Why are performance metrics difficult to implement?

“It is a lot easier to count what you do than what you achieve. Of course in the private sector you’ve got one of the principal measures of performance, the profit you make. We don’t have that in the public sector. Therefore it is essential that we focus people on the outcomes we are trying to achieve so that people aren’t just satisfied with coming to work everyday and what we really want people to focus on is what outcomes they are achieving. How much progress are you making keeping people in housing or making sure the economy is strong? Making our streets and communities safe from terrorism. It is very difficult to connect what you do on a daily basis to those outcomes, but we’ve been plotting at this for about 20 years now, and trying to experiment about what works and what doesn’t. I think we are making progress but we still aren’t where we need to be,” said Shea.

What’s missing?

A couple of gaps they found in the survey of PIOs:

Data to performance

“One of the gaps in the skills of their workforce is data analytics. They also could do a better job of depicting the data in a way that makes it useful for decision makers,” said Shea.

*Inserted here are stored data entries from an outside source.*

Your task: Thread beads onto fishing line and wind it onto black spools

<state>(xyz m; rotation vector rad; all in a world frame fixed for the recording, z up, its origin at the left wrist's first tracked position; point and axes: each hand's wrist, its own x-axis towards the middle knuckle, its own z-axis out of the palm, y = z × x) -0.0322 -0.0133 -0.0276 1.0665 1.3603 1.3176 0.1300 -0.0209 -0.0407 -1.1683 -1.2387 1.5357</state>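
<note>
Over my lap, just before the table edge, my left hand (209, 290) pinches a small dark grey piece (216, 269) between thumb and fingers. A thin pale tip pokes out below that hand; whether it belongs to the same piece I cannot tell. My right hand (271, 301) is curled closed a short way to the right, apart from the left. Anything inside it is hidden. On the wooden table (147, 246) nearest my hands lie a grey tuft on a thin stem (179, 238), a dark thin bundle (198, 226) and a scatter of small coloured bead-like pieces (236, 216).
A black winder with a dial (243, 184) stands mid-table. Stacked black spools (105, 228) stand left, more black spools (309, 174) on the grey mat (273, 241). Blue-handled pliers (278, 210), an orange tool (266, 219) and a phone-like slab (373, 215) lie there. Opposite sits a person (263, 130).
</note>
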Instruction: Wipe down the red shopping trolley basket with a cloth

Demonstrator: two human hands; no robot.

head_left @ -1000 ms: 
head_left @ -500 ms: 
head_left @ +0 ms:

Performance Management at all levels:

“Program managers and leadership in sub-components at agencies have lots of other responsibilities on top of performance management. But those managers at every level in the agency are the ones who are going to be critical to the success of performance management. They are the ones that need to make use of the information so that a performance culture takes hold. So the recommendation is to do what you can to make sure that program managers start to crave and use the data we are producing,” said Shea.

Collaboration across government

“There is no program in the federal government that is trying to achieve a result alone. GAO has well documented the extent of overlap and duplication across government agencies. So nobody is doing performance management in isolation. They need to work together with stakeholders across government and up and down government at the state and local level. So the recommendation is that OMB can facilitate this cross-agency collaboration. That to date really hasn’t been done,” said Shea.

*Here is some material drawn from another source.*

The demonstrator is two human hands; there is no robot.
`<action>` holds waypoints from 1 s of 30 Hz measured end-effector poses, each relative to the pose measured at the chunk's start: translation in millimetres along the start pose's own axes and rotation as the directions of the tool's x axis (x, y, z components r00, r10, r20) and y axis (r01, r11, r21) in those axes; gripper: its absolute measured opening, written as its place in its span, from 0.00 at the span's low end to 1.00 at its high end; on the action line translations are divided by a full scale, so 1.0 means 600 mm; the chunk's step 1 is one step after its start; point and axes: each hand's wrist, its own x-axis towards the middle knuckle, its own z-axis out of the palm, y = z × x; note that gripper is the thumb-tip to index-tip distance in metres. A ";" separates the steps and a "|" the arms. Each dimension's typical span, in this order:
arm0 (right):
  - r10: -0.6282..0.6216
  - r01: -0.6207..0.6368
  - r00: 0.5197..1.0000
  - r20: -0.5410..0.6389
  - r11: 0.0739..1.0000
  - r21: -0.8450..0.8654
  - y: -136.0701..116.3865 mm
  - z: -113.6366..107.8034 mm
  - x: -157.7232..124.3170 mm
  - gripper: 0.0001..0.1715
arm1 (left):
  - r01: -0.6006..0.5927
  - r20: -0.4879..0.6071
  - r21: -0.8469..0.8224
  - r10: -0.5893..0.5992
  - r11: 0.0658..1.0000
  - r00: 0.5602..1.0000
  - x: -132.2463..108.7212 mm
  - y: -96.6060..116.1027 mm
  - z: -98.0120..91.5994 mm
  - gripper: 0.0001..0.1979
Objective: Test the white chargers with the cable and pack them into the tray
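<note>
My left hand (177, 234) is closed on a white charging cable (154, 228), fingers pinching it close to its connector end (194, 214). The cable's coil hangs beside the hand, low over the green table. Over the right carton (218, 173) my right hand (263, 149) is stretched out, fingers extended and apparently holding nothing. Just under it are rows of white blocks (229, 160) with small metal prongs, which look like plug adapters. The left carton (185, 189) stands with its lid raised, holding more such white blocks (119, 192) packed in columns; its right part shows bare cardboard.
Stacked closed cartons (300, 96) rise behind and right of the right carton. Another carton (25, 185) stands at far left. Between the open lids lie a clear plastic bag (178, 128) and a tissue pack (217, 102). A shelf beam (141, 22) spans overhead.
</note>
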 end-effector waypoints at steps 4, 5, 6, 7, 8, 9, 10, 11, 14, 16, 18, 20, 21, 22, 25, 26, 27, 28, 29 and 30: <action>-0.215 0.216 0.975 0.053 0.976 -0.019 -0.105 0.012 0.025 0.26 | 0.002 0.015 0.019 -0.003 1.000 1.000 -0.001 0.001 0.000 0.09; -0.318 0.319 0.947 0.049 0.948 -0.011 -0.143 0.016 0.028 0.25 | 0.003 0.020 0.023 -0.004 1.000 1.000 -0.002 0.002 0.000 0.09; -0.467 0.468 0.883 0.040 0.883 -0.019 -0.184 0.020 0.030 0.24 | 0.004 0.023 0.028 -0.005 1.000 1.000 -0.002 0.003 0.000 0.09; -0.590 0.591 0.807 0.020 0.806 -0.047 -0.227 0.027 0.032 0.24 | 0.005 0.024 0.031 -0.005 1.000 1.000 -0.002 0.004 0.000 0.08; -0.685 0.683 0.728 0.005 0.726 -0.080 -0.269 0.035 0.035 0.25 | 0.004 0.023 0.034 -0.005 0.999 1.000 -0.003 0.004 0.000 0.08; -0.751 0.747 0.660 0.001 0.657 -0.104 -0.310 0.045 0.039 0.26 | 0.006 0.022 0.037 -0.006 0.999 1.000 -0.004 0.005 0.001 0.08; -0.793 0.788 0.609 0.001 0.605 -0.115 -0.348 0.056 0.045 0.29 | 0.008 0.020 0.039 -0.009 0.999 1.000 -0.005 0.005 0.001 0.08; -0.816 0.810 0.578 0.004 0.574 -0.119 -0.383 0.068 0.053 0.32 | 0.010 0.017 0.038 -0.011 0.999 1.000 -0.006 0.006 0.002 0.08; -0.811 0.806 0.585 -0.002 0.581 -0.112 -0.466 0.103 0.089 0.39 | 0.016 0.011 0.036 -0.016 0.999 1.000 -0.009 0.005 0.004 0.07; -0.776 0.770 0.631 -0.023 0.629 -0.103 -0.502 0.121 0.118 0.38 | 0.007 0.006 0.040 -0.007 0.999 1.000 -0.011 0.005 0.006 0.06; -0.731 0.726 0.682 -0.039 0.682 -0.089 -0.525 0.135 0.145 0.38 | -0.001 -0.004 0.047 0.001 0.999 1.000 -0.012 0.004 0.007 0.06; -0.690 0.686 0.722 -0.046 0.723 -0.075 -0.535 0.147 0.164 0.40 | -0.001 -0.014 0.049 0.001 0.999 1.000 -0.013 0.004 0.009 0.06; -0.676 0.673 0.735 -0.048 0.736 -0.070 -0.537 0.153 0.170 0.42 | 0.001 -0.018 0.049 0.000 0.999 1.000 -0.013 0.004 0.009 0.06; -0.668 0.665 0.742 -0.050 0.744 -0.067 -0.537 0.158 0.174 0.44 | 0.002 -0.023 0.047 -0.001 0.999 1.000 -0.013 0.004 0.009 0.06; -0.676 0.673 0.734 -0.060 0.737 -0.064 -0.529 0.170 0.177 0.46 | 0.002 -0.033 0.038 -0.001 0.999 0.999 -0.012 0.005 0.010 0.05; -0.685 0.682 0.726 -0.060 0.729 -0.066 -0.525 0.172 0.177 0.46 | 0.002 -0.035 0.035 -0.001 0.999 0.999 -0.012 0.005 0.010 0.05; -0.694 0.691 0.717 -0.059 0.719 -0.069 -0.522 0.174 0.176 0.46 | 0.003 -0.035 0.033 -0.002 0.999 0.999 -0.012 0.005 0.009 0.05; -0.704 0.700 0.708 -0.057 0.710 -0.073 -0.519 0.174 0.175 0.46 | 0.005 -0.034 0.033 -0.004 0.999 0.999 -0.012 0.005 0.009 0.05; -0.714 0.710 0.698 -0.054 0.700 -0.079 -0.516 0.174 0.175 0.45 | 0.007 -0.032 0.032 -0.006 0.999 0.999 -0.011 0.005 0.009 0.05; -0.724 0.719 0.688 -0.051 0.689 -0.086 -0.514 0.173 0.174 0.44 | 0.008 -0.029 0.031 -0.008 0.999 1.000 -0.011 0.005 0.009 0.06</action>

Connect the budget to performance

“The most important thing agencies can do is consult with their appropriators so that the information that they are providing facilitates and helps those folks make decisions. Once they have begun that conversation, they really need to show clearly what improvement or deterioration to performance budget requests are going to have. So if they are requesting 10% more what is the corresponding improvement in performance we can expect from that investment? Likewise if they are requesting less funding than in a previous year, how can we expect performance to deteriorate? Or what steps are we taking to mitigate that budget reduction so we don’t have a degradation in performance. Agencies have an opportunity to tell a story about the impact that budget reductions will have and what tradeoffs they are being forced to make as a result of this fiscal constraint,” said Shea.